Lundgaard and Palou went in opposite directions with their usage of Firestone’s primary and alternate tires. For the Dane, it was a case of starting on the slower primaries while Palou went for the faster but shorter lifespan alternates. At the first round of pit stops, Lundgaard took new alternates, Palou had used primaries installed, and from there, the die was cast. Lundgaard was able to use the added pace offered by the alternates to get by Palou, but soon, his tires began to surrender and with a choice to go to a set of used alternates at the next stop, the No. 45 was headed for a world of hurt as Palou’s consistent speed on the used primaries he relied on for the remainder of the race saw Lundgaard trail home 23.4s behind the Spaniard.

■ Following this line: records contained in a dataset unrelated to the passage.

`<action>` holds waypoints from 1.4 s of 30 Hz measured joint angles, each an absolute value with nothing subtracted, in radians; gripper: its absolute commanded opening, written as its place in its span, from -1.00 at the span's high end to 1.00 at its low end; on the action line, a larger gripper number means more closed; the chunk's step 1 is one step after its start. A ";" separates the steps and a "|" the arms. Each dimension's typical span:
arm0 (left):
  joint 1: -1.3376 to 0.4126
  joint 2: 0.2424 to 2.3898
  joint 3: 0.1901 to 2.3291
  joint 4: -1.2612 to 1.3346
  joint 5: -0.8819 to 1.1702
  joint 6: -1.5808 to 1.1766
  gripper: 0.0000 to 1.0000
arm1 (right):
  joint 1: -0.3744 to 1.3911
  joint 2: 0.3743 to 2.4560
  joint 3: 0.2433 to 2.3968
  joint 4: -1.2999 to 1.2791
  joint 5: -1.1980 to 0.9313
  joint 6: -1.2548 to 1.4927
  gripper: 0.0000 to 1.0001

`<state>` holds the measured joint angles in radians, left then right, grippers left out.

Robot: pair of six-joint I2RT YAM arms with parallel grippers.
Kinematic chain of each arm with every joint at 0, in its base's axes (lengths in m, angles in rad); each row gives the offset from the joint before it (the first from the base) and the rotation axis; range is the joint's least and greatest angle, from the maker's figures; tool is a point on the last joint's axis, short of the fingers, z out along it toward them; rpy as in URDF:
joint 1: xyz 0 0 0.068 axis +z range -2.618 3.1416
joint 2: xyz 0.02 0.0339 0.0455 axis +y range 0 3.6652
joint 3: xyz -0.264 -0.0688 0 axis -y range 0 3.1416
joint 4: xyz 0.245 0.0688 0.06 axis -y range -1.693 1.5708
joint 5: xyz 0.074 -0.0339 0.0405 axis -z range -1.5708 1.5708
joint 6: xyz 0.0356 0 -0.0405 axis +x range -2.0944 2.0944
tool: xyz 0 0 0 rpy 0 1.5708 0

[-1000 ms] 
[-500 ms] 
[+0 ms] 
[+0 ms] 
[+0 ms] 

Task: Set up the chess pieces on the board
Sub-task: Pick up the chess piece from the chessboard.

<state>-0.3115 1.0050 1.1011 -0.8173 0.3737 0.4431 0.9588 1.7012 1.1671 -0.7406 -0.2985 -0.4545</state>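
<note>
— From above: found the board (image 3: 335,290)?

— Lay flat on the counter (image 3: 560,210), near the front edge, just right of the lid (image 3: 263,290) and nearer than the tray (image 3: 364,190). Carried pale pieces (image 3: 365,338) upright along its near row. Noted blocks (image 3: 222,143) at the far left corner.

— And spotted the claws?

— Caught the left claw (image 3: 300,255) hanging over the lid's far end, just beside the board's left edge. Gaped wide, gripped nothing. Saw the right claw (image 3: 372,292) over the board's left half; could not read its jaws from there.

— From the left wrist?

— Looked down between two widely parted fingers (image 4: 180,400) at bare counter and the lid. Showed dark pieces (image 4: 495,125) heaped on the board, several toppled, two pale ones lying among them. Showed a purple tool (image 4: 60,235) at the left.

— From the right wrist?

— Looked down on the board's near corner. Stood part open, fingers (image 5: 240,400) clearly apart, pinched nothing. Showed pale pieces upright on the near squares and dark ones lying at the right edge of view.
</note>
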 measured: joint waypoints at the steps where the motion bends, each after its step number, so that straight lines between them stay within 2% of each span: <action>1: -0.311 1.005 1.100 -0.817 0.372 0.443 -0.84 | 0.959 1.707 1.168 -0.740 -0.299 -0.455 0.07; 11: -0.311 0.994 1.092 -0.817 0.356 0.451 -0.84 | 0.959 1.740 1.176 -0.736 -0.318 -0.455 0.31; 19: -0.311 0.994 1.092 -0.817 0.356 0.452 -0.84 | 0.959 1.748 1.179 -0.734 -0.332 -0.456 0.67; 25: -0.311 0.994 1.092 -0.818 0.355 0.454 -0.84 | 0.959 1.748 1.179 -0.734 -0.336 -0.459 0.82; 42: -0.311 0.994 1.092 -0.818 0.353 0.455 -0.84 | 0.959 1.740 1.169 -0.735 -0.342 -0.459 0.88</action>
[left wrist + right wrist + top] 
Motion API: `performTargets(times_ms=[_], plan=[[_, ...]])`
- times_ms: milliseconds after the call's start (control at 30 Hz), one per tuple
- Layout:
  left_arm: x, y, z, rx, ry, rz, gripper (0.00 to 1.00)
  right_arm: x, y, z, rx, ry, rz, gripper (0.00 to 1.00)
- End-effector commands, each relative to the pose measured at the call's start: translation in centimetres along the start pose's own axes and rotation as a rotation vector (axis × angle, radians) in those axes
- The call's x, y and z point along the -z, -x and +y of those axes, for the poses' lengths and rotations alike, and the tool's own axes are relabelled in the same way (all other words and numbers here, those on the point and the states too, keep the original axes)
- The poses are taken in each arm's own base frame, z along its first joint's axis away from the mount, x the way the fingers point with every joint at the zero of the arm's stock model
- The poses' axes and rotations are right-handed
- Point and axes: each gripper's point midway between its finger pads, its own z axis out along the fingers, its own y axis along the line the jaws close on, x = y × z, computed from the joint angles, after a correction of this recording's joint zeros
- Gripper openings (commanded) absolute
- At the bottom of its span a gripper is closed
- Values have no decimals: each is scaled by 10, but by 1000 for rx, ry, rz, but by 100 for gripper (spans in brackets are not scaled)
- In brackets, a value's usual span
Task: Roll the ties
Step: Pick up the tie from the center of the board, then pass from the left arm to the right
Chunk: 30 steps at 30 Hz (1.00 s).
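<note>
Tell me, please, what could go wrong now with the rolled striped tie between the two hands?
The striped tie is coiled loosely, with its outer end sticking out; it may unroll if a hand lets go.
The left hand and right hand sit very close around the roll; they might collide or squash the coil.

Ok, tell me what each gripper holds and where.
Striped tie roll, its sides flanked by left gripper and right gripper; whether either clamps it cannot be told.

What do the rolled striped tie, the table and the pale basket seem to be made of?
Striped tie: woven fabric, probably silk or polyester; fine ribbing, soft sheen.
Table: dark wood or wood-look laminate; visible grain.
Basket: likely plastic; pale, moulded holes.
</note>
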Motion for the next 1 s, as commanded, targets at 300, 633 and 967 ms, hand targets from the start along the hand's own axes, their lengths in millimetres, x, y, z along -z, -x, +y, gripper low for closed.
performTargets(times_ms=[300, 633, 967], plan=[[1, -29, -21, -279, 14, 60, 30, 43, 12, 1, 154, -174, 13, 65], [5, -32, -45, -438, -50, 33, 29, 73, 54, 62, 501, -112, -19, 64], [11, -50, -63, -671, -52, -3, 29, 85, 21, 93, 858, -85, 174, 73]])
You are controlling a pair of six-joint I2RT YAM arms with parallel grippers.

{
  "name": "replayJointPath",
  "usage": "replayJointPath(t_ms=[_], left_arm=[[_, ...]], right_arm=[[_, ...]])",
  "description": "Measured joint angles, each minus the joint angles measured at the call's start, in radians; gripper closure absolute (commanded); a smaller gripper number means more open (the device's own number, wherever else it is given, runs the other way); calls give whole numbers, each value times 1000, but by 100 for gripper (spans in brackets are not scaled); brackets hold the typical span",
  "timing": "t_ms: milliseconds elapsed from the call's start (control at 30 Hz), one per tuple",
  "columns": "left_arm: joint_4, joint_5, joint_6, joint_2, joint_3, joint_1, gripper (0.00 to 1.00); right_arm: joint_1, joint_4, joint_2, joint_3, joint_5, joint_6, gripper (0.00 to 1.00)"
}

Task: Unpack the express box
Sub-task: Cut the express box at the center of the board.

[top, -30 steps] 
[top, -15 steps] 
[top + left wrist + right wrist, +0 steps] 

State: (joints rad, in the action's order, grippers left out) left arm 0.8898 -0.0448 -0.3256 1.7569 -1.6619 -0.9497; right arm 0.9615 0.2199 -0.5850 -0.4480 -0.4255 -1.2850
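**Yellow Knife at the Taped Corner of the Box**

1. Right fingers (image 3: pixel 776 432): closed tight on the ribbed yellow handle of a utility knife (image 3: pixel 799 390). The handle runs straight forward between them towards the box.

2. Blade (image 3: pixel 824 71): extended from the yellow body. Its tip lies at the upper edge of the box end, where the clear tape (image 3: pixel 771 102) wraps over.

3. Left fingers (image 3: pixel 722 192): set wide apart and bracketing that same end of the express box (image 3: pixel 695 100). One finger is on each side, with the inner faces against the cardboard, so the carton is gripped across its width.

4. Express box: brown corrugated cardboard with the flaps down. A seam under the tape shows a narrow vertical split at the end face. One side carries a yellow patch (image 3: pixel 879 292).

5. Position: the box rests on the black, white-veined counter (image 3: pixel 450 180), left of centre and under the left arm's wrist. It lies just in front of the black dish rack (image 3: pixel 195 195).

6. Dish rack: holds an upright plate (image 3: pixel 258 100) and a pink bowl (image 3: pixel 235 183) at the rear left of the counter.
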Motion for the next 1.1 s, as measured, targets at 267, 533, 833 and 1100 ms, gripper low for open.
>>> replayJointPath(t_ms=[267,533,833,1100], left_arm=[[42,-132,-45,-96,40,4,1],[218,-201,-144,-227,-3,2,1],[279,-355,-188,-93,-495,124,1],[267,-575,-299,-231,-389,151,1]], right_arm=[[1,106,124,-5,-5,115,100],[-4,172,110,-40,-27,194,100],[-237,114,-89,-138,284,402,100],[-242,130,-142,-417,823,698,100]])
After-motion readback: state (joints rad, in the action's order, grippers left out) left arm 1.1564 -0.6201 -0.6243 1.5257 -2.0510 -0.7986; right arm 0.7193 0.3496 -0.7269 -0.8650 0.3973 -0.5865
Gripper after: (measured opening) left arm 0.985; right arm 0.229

“It was strange because that one set, the rears were going off but then the previous red set I was just understeering like crazy,” Lundgaard said. “So I didn’t really understand how we got the balance so wrong. Then again, those are things we need to learn from now on. Of course, it was the set that had run in the Fast Six and we’re not in the Fast Six that often. So, these are the things that we need to learn moving on. We’ll try our best.”

Graham Rahal got caught up in the chaos in the first couple of corners but rallied to push his way back into the top 10. Brett Farmer/Motorsport Images

Teammate Graham Rahal started eighth and spent the day in the wars. He’d come home 10th, and the third member of the trio, Jack Harvey, was on pace for his best result with RLL after qualifying fourth but was relegated to 20th after spinning on his own. What lies ahead for the team when Indy 500 practice starts is unknown, but as RLL looks ahead to the upcoming races on road courses, similar performances should be possible.

“I didn’t see anybody on my inside and I gave (Kyle Kirkwood) so much room to the apex on purpose just to give him some room not to make a mistake and hit me,” Rahal said. “I gave him two car widths, probably, to the apex in Turn 1 and shouldn’t have been touched. That’s disappointing. But, obviously, we have to turn the page now. We had a great save to do a two-stop race from there on and finish in the top 10. I think it’s pretty sweet when you consider how many guys we got ahead of and how far ahead of them we got, which was pretty good. Hopefully a really strong Indy 500 is next. That’s got to be the goal.”